Your task -
Every line containing "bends" should be copied out. Go through the entries and find them.

(Stored records)
□ □ □ □ □

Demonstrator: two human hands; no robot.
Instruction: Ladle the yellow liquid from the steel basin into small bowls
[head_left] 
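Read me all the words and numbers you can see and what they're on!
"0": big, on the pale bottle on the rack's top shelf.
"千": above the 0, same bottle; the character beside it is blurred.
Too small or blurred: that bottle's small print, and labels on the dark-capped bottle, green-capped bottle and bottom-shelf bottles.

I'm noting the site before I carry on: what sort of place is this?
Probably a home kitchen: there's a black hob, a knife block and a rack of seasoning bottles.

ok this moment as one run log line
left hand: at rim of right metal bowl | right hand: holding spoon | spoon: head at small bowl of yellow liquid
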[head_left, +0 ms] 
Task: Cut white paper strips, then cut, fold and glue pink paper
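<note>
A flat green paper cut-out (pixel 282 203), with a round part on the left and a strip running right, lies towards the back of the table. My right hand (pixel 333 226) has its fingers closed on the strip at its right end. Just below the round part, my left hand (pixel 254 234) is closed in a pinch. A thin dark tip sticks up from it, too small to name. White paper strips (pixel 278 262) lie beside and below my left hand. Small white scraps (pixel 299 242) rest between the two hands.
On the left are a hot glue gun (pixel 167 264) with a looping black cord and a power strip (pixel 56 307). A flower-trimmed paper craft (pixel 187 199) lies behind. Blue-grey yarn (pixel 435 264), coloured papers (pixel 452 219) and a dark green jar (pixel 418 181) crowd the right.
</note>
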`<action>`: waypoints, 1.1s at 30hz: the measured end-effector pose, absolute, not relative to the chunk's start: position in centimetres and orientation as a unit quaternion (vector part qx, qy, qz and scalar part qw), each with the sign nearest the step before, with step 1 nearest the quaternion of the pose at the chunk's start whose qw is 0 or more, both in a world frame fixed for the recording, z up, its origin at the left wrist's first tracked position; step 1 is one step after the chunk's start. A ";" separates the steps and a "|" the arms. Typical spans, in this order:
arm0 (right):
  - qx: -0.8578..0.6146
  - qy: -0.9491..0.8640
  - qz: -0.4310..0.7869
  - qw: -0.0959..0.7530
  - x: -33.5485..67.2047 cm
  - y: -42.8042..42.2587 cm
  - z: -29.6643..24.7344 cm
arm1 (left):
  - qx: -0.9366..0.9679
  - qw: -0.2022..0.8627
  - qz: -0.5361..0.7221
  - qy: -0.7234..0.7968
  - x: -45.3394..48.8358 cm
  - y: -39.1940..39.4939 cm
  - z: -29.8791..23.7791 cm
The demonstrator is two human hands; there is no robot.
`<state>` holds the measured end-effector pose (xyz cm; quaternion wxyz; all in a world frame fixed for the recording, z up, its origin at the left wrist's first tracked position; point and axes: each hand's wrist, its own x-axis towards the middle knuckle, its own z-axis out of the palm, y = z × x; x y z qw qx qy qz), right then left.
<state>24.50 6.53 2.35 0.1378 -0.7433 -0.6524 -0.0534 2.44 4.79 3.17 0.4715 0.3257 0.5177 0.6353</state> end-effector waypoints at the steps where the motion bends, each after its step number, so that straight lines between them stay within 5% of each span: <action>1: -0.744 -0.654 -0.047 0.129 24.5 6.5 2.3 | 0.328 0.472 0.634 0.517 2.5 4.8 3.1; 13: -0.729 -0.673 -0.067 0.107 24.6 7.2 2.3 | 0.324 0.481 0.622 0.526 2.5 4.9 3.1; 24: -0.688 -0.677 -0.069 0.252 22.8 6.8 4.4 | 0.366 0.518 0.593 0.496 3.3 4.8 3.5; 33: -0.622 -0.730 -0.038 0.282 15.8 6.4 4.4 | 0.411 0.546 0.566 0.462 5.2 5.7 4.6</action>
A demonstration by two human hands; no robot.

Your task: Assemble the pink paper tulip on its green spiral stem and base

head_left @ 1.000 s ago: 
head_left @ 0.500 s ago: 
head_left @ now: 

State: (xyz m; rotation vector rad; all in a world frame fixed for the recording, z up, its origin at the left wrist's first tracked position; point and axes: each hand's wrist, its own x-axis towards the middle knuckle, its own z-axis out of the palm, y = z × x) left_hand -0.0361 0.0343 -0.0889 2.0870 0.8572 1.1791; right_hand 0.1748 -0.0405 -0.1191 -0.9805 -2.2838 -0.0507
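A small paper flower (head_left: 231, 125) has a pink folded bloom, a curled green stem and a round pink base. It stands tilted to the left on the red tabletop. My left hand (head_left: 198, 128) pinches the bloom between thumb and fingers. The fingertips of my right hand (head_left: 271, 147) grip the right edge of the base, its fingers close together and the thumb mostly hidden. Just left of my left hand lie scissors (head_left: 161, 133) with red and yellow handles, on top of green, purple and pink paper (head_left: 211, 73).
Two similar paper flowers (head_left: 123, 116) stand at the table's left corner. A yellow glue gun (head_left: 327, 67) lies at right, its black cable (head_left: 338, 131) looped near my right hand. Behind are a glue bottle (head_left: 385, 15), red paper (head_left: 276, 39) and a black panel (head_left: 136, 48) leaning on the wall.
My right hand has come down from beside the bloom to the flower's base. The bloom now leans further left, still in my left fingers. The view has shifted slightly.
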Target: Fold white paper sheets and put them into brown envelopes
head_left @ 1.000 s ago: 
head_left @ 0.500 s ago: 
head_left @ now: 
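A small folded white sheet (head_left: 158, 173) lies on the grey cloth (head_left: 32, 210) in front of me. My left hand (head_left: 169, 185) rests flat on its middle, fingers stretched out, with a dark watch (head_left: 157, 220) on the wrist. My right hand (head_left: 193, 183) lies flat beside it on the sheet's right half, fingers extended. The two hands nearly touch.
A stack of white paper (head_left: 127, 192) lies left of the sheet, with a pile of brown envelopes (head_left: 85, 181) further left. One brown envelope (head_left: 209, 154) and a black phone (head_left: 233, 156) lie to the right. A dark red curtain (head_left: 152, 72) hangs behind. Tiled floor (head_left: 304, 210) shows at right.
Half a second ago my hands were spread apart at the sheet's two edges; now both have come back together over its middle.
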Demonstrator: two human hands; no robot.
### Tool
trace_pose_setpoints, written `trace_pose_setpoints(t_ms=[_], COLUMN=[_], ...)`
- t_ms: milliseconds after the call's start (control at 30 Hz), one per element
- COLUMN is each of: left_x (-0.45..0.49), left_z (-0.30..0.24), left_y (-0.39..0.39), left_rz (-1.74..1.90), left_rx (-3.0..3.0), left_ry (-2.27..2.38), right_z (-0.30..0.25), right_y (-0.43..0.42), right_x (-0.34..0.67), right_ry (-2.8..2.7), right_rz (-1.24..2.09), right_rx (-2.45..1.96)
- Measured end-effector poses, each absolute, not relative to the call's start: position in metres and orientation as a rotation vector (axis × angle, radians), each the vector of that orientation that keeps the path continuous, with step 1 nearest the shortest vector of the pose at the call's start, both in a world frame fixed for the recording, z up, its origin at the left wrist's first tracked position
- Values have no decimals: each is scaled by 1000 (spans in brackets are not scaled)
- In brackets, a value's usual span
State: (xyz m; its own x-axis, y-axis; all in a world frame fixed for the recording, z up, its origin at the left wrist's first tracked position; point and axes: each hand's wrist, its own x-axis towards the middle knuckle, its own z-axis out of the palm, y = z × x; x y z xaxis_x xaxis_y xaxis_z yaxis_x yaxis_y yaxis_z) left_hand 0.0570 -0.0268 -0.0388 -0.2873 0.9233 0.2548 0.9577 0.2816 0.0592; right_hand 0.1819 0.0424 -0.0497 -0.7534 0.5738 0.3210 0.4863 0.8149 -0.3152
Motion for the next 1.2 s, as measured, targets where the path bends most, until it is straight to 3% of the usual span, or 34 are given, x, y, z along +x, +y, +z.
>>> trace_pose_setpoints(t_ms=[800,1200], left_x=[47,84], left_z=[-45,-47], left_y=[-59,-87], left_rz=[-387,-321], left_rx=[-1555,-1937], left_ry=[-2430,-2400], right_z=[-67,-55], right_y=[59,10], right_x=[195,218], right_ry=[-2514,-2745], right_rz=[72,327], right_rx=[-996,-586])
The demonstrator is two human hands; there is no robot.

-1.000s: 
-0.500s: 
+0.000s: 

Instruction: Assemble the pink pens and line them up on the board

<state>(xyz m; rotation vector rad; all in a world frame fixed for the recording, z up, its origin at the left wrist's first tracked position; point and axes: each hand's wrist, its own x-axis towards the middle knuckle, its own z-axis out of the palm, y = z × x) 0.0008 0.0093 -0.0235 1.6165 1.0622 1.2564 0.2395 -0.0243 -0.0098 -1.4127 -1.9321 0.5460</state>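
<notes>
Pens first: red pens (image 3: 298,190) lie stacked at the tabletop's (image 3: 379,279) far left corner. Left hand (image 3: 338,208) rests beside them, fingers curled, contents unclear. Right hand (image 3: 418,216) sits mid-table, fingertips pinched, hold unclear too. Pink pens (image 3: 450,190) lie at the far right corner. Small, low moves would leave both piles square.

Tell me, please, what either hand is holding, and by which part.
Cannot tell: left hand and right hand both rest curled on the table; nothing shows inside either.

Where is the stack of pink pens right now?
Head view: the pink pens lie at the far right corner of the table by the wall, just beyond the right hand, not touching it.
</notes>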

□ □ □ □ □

Reply to the task -
<state>24.50 6.53 2.35 0.1378 -0.7433 -0.6524 -0.0534 2.44 4.79 3.17 0.4715 0.3257 0.5177 0.6353</state> end-effector waypoints at the steps where the motion bends, each after its step number, so that straight lines between them stay within 5% of each span: <action>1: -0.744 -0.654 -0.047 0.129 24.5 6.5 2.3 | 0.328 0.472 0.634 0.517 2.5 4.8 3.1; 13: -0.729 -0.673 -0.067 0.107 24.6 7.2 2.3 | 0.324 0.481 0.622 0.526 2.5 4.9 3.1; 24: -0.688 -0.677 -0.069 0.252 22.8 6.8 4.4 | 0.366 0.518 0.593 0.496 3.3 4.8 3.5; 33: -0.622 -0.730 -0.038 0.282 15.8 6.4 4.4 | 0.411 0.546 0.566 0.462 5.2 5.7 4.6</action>
Motion for the next 1.2 s, as measured, targets where the path bends most, until it is straight to 3% of the usual span, or 34 are given, x, y, z along +x, +y, +z.

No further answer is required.